THE TASK | After finding the line containing "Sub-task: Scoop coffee" below, please output that line and each following one through the line containing "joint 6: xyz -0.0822", exactly as written.
════
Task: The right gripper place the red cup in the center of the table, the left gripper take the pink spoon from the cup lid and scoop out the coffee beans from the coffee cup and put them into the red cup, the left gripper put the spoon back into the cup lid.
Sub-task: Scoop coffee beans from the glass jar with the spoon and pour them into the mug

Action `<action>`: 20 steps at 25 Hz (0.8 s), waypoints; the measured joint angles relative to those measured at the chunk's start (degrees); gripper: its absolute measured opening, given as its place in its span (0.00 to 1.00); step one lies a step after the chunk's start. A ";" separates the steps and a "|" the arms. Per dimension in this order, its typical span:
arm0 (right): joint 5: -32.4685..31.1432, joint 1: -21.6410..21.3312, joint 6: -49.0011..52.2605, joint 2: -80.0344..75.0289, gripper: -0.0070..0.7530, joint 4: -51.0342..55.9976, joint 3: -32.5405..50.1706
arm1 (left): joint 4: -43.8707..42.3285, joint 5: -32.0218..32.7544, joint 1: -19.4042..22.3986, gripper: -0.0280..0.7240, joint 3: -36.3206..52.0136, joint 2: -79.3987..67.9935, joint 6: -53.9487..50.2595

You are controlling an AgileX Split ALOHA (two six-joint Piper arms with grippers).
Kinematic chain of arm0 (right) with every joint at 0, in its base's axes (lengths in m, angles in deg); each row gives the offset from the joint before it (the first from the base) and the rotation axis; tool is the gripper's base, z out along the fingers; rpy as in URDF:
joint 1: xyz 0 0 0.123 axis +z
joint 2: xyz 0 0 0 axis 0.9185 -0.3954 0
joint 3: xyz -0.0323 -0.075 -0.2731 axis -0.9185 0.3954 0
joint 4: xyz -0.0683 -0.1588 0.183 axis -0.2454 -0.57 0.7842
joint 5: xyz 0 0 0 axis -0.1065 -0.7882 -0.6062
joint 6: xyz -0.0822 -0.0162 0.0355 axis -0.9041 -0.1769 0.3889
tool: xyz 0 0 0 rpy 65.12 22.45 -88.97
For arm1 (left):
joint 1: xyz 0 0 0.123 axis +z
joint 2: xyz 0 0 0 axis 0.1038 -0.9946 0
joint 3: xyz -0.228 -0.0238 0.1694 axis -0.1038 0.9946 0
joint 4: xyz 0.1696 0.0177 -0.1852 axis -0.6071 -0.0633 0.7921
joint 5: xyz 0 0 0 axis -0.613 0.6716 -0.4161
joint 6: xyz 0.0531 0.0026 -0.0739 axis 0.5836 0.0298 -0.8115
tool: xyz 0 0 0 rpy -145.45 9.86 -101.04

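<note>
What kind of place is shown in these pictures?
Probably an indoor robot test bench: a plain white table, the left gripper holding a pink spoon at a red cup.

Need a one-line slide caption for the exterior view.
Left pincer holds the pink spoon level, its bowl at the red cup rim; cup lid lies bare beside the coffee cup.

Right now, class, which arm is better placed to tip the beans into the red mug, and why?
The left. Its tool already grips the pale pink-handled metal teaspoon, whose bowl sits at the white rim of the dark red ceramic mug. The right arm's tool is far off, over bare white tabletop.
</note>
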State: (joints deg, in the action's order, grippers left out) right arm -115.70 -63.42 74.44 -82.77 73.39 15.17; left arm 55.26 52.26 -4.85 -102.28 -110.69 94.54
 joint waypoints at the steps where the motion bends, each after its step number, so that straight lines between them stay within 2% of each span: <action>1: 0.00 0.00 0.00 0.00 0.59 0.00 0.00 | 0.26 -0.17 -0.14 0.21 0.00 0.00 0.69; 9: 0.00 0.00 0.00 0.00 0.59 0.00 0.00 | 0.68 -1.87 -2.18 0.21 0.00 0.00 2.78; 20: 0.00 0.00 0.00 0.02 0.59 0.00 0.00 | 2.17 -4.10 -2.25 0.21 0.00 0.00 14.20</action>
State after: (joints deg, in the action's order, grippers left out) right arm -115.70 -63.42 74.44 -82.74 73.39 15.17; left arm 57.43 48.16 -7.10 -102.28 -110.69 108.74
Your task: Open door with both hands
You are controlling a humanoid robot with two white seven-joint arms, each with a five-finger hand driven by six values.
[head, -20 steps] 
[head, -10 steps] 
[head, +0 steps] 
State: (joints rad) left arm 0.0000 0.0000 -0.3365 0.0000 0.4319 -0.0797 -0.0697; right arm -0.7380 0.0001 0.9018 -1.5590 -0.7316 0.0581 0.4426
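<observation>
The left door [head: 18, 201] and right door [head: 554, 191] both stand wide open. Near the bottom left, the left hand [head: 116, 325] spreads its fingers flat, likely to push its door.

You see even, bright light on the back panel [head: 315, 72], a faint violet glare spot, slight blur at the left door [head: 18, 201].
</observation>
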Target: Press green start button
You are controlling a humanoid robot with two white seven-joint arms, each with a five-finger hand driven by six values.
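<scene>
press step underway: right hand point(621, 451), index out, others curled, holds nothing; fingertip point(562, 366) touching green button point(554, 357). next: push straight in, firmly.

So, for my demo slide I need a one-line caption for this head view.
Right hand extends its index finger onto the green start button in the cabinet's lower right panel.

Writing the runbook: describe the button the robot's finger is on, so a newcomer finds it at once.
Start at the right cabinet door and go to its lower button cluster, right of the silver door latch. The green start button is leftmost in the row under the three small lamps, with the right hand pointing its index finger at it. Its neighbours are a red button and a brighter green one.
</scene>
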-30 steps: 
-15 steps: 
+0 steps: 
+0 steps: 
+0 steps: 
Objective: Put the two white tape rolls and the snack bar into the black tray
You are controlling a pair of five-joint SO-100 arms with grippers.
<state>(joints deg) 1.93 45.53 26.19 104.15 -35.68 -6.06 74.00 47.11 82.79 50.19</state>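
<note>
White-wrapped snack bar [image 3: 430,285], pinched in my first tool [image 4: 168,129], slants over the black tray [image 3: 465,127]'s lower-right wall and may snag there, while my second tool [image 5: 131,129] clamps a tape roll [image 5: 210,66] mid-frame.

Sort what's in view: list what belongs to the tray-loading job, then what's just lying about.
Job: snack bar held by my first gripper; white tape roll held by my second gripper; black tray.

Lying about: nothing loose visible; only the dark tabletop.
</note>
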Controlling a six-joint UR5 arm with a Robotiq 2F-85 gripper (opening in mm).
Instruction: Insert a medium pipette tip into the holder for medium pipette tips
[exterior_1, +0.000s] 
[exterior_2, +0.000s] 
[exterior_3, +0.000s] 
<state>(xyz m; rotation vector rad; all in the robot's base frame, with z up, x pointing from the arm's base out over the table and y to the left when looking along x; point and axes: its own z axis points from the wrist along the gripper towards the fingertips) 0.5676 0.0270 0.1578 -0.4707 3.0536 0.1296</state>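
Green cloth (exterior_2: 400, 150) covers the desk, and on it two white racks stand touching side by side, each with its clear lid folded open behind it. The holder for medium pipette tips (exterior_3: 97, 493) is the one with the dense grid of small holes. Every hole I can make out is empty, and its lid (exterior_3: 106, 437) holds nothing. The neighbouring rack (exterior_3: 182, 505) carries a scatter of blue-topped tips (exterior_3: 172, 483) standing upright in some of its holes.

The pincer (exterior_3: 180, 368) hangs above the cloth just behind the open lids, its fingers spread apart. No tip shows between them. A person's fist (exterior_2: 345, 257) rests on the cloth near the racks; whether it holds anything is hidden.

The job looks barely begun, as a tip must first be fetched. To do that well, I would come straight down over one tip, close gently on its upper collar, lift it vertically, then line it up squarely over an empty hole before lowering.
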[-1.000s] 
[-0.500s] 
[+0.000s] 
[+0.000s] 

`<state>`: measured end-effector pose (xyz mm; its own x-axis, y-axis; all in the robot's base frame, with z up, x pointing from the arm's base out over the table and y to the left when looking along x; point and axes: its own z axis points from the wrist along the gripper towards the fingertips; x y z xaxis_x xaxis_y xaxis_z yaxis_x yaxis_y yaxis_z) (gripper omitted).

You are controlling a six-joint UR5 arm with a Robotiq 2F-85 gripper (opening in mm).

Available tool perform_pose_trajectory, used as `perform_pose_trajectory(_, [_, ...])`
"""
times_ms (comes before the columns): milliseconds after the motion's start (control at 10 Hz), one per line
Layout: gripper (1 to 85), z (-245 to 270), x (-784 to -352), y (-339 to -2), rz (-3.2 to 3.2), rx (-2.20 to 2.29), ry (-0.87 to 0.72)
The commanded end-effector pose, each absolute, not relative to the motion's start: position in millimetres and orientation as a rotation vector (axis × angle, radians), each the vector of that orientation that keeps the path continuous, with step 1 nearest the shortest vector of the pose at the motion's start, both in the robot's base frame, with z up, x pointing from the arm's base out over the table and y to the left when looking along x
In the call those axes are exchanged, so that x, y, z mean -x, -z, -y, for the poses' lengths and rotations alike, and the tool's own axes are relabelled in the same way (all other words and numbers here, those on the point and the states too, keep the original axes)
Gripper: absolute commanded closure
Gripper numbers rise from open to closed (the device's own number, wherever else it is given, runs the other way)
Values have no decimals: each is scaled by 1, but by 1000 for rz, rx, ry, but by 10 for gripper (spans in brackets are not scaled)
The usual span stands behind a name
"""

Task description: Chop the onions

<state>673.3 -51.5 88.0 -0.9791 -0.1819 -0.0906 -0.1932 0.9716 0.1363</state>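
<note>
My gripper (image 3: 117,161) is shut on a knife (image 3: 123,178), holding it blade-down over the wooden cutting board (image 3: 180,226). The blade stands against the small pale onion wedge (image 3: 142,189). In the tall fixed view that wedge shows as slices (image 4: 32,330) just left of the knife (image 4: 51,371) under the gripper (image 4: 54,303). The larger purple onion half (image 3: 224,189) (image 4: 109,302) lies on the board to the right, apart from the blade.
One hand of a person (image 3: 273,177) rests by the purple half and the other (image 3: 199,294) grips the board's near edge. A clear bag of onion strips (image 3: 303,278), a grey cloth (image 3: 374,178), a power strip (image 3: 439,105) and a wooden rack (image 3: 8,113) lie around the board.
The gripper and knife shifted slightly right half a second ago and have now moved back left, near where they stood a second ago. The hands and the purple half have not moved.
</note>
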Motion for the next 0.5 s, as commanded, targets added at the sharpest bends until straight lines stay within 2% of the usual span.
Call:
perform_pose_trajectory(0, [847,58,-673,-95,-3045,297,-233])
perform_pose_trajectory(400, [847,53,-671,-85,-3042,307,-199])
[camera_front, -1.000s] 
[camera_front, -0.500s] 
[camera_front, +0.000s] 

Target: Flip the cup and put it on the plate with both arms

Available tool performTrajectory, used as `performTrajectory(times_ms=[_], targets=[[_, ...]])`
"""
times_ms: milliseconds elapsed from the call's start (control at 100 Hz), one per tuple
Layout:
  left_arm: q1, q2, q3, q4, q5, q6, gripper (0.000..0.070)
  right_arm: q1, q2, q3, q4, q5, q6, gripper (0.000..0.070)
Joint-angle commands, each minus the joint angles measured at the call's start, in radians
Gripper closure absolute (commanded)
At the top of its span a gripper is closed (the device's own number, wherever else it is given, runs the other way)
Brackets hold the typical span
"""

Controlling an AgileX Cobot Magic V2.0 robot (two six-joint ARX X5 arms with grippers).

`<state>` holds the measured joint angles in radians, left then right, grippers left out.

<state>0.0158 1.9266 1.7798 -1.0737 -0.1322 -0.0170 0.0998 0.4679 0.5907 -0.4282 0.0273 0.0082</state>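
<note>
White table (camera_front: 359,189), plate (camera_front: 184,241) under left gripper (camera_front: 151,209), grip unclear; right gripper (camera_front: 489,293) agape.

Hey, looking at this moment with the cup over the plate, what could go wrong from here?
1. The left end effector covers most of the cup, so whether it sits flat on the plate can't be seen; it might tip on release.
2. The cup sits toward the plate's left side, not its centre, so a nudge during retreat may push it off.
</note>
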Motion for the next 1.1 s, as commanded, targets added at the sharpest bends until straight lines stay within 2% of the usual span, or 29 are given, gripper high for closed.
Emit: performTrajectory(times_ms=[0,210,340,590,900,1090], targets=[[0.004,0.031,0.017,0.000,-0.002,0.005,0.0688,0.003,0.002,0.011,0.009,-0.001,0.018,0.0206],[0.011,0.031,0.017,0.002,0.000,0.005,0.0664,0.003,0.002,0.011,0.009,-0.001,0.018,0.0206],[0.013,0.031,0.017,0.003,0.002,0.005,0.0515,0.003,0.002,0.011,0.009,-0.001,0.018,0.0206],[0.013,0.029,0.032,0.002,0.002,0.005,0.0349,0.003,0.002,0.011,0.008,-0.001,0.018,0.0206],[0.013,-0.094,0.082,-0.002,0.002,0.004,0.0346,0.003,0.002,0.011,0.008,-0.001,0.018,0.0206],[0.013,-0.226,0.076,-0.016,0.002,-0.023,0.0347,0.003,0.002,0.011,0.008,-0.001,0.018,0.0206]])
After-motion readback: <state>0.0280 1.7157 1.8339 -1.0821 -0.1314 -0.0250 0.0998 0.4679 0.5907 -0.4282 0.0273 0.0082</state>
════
RESPONSE BOX |
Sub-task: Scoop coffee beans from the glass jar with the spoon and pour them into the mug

Action `<action>`: 20 steps at 25 Hz (0.8 s), waypoints; the measured joint angles relative to those measured at the chunk's start (degrees); gripper: its absolute measured opening, given as its place in its span (0.00 to 1.00); step one lies a step after the chunk's start. A ";" separates the steps and a "|" the arms. Per dimension in this order, its typical span:
arm0 (right): joint 5: -32.4685..31.1432, joint 1: -21.6410..21.3312, joint 6: -49.0011..52.2605, joint 2: -80.0344..75.0289, gripper: -0.0070..0.7530, joint 4: -51.0342..55.9976, joint 3: -32.5405..50.1706
arm1 (left): joint 4: -43.8707..42.3285, joint 5: -32.0218..32.7544, joint 1: -19.4042..22.3986, gripper: -0.0280..0.7240, joint 3: -36.3206..52.0136, joint 2: -79.3987..67.9935, joint 6: -53.9487..50.2595

You are controlling an AgileX Split ALOHA (two six-joint Piper arms with grippers).
Kinematic chain of arm0 (right) with every joint at 0, in its base's axes (lengths in m, angles in deg); each row gives the offset from the joint before it (the first from the base) and the rotation axis; tool is the gripper's base, z out along the fingers; rpy as in URDF:
joint 1: xyz 0 0 0.123 axis +z
joint 2: xyz 0 0 0 axis 0.9185 -0.3954 0
joint 3: xyz -0.0323 -0.075 -0.2731 axis -0.9185 0.3954 0
joint 4: xyz -0.0683 -0.1588 0.183 axis -0.2454 -0.57 0.7842
joint 5: xyz 0 0 0 axis -0.1065 -0.7882 -0.6062
joint 6: xyz -0.0822 -0.0162 0.0355 axis -0.9041 -0.1769 0.3889

What is written here forms the complete answer.